George Elbert Kimball (July 12, 1906 – December 6, 1967) was an American professor of quantum chemistry, and a pioneer of operations research algorithms during World War II.

After a year when Kimball taught physics at Hunter College, he became assistant professor at the Chemistry Department of Columbia University.

[7] The book Quantum Chemistry written by Kimball, Henry Eyring and John Walter, was begun around 1934 and published in 1944.

In 1942, after the US had entered World War II and was faced with the problem of Nazi German U-boat attacks on transatlantic shipping, Philip M. Morse was tasked with organizing a scientific group in the US Navy to analyze anti-submarine warfare tactics.

The ORG's work also extended into the South Atlantic and into the Pacific Ocean theater of World War II, where the US Navy was carrying out a submarine offensive against Japan's supply lines and where defenses against Kamikaze attacks was high on the agenda.

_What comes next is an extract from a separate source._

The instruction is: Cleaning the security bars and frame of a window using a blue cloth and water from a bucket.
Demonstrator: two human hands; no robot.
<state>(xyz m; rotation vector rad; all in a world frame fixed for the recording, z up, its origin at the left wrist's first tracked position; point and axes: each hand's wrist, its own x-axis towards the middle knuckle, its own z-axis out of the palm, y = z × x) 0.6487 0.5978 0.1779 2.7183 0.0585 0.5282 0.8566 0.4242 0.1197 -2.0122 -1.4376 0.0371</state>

Morse and Kimball wrote Methods of Operations Research, which was initially a classified report, but which was later released for general publication and published by MIT Press in 1951, and this book received a lot of attention.

[8] Kimball received the Presidential Citation of Merit for his work during World War II, and in 1954 he was elected to the National Academy of Sciences.

He continued as a consultant to the Operations Evaluation Group, and when OR expanded into other services and countries he participated in the Weapons Systems Evaluation Group (WSEG), formed in 1949 to carry out OR work for the Joint Chiefs of Staff and the United States Secretary of Defense, as well in the organizing of the NATO Advisory Panel on Operations Research.

[10] During his last years, Kimball suffered from cardiac illness which became more severe, and he died on December 6, 1967, while in Pittsburgh, Pennsylvania, on business.